CREATE EXTERNAL STREAM stream_name(
query string,
page_number int32,
results_per_page int32)
SETTINGS type='kafka',
brokers='pkc-1234.us-west-2.aws.confluent.cloud:9092',
topic='topic_name',
security_protocol='SASL_SSL',
username='..',
password='..',
data_format='ProtobufSingle',
format_schema='schema_name:SearchRequest'

Please note:

  1. If you want to ensure there is only a single Protobuf message per Kafka message, please set data_format to ProtobufSingle. If you set it to Protobuf, then there could be multiple Protobuf messages in a single Kafka message.
  2. The format_schema setting contains two parts: the registered schema name (in this example: schema_name), and the message type (in this example: SearchRequest). Combining them together with a semicolon.
  3. You can use this external stream to read or write Protobuf messages in the target Kafka/Confluent topics.
  4. For more advanced use cases, please check the examples for complex schema.

List Schemas

List schemas in the current Proton deployment:

SHOW FORMAT SCHEMAS

Show Details For A Schema

SHOW CREATE FORMAT SCHEMA schema_name

Drop A Schema

DROP FORMAT SCHEMA <IF EXISTS> schema_name;

Examples For Complex Schema

Nested Schema

CREATE FORMAT SCHEMA simple_nested AS '
syntax = "proto3"

message Name {
string first = 1;
string last = 2;
}

message Person {
string email = 1;
Name name = 2;
int32 age = 3;
map<string, int32> skills = 4;
}
' TYPE Protobuf
CREATE EXTERNAL STREAM people(
email string,
name_first string,
name.last string,
skills map(string,int32),
age int32
)
SETTINGS type='kafka'.. data_format='ProtobufSingle',
format_schema='simple_nested:Person'

Please note:

  1. Person is the top level message type. It refers to the Name message type.
  2. Use name as the prefix as the column names. Use either _ or . to connect the prefix with the nested field names.
  3. When you create an external stream to read the Protobuf messages, you don't have to define all possible columns. Only the columns you defined will be read. Other columns/fields are skipped.

Enum

Say in your Protobuf definition, there is a enum type:

enum Level {
LevelOne = 0;
LevelTwo = 1;
}

You can use the enum type in Proton, e.g.
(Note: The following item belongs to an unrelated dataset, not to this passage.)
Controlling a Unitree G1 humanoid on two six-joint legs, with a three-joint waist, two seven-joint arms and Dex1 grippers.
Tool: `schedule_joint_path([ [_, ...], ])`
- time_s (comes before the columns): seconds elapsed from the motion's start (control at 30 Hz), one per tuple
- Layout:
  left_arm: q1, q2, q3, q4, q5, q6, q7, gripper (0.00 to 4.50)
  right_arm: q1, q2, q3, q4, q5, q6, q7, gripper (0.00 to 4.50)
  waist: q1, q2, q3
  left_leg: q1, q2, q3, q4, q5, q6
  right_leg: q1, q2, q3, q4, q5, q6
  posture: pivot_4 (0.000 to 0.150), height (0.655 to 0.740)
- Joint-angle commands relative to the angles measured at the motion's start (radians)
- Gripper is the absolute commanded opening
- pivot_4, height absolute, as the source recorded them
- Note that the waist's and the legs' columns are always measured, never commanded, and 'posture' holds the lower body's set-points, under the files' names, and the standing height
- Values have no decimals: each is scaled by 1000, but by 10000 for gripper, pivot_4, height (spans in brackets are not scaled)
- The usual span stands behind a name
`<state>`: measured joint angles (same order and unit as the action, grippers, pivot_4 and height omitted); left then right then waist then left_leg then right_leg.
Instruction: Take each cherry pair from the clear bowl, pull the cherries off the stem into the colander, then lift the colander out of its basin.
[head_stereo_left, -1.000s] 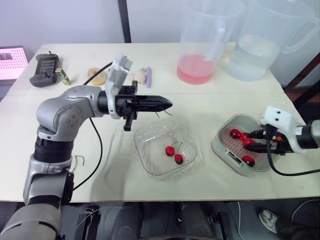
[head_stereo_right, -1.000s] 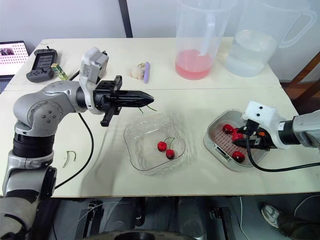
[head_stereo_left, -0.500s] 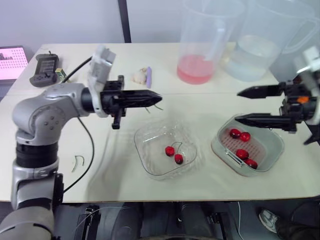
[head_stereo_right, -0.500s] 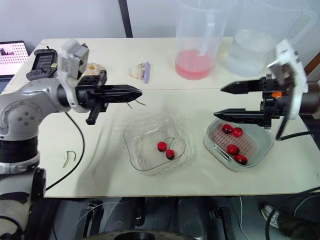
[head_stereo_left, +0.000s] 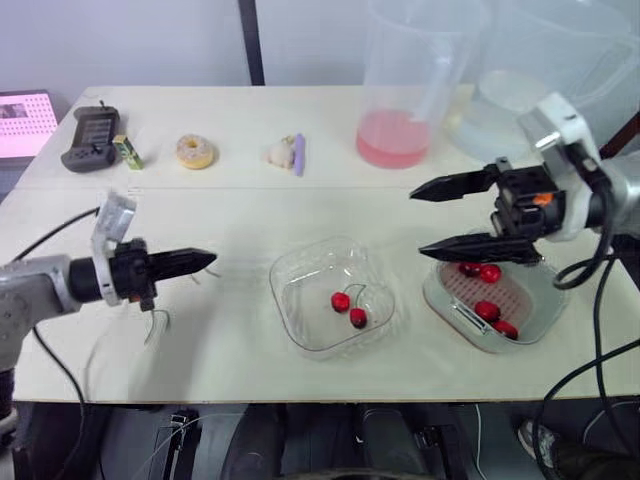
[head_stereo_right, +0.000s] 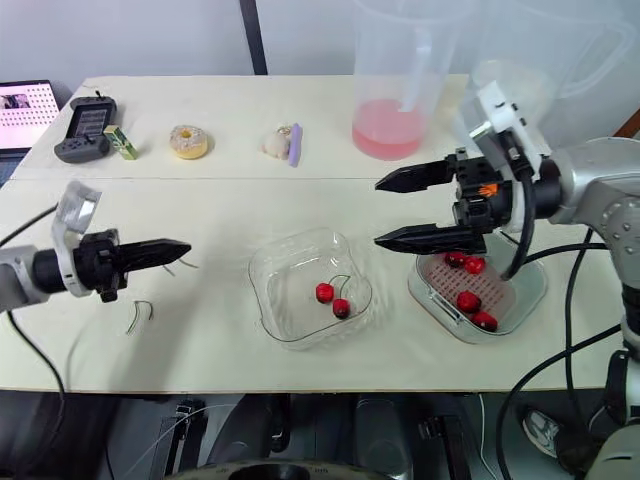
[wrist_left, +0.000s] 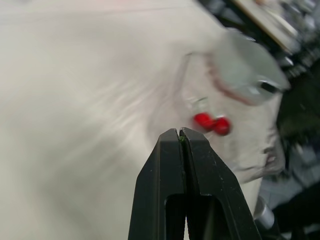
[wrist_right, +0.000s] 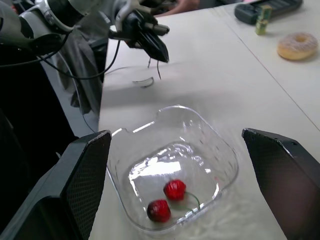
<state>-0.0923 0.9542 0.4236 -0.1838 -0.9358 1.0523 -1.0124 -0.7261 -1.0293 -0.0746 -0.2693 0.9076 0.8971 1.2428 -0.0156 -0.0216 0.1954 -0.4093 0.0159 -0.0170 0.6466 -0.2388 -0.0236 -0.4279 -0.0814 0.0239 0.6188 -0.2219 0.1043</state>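
While the left jaws, clenched on a bare stem (wrist_right: 158, 70), hang over the counter (head_stereo_right: 230, 200) beside a dropped stem (head_stereo_right: 138, 316), presumably to discard it, the right jaws stand wide apart between clear bowl (head_stereo_right: 290, 250) and colander (head_stereo_right: 515, 288), likely readied for the one cherry pair (head_stereo_right: 332, 299) in the bowl. Four cherries (head_stereo_right: 467, 300) lie in the colander.
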Motion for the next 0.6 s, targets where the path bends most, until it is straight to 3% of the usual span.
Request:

CREATE EXTERNAL STREAM ..(
..
level enum8('LevelOne'=0,'LevelTwo'=1),
..
)

Repeat

Say in your Protobuf definition, there is a repeated type:

repeated string Status

You can use the array type in Proton, e.g.
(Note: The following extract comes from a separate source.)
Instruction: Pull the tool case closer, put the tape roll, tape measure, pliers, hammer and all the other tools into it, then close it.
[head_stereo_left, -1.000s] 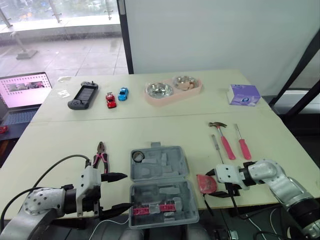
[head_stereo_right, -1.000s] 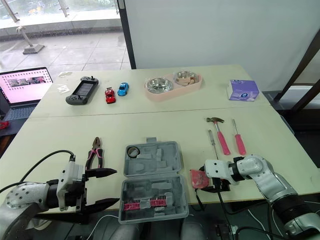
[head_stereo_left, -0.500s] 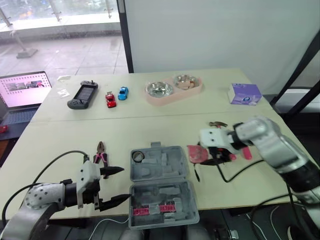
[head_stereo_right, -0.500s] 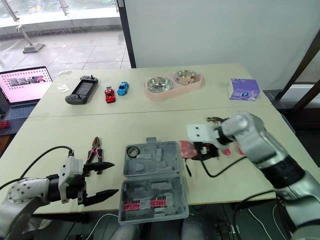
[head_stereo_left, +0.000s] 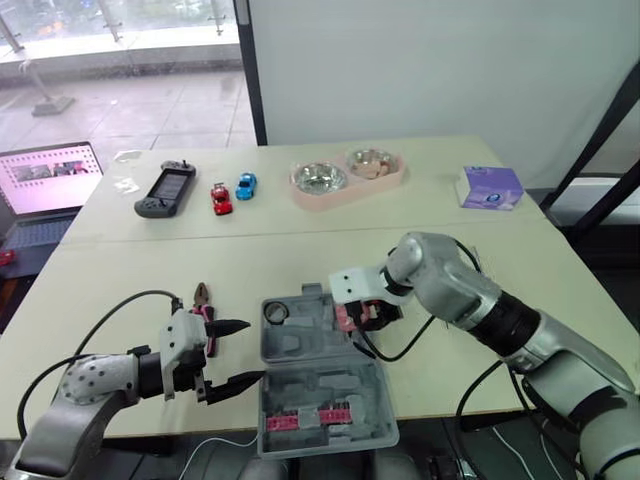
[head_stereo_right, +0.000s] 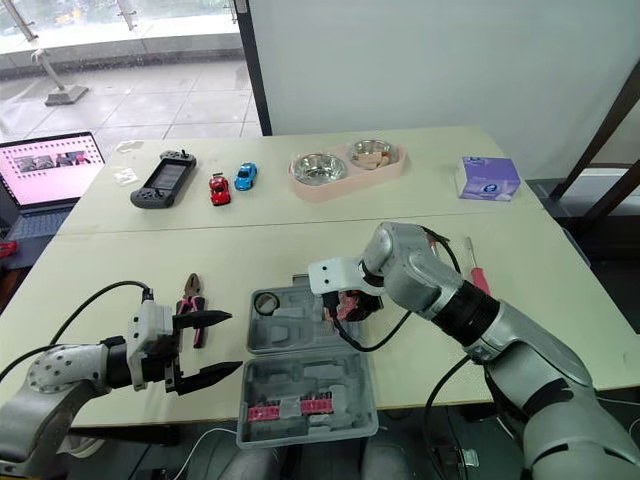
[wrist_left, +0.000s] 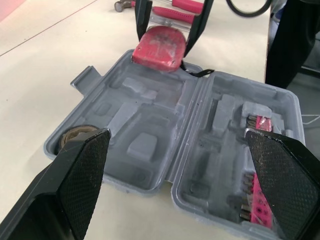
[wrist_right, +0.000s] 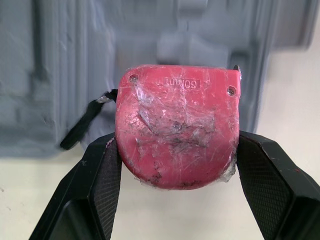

CREATE EXTERNAL STREAM ..(
..
status array(string),
..
)

Package

Say in your Protobuf definition, there is a package:

package demo;
message StockRecord {
..
}

If there is only 1 package in the Protobuf definition type, you don't have to include the package name. For example:

CREATE EXTERNAL STREAM ..(
..
)
SETTINGS .. format_schema="schema_name:StockRecord"

If there are multiple packages, you can use the fully qualified name with package, e.g.

CREATE EXTERNAL STREAM ..(
..
)
SETTINGS .. format_schema="schema_name:demo.StockRecord"

Import Schemas

If you have used CREATE FORMAT SCHEMA to register a format schema, say schema_name, you can create the other schema and import this:

CREATE FORMAT SCHEMA import_example AS '
import "schema_name.proto";
message Test{
required string ID = 1;
optional Level TheLevel = 2;
}
' TYPE Protobuf

Please make sure to add .proto as the suffix.